Task statement:
Copy the lines below as they are; omit the images they contain.
###
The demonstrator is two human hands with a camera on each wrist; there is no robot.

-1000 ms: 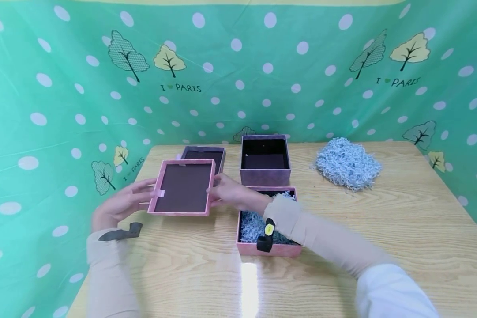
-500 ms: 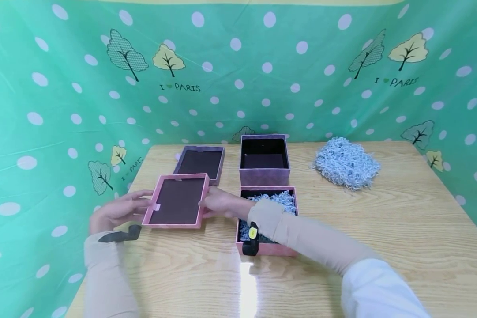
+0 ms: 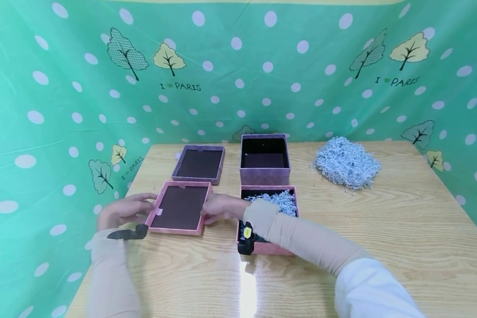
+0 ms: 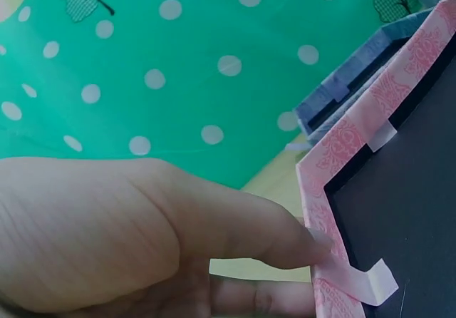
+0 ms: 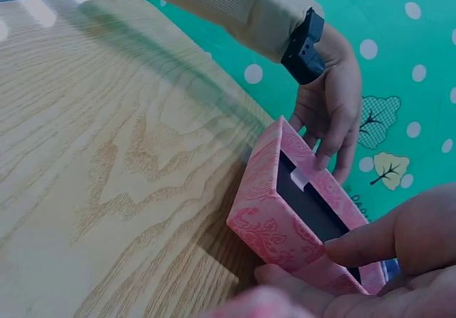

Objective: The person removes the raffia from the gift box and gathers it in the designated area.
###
Problem solution:
The demonstrator is two human hands with a camera on each wrist; there is no robot.

-1000 ms: 
-500 ms: 
+0 ms: 
+0 ms: 
+0 ms: 

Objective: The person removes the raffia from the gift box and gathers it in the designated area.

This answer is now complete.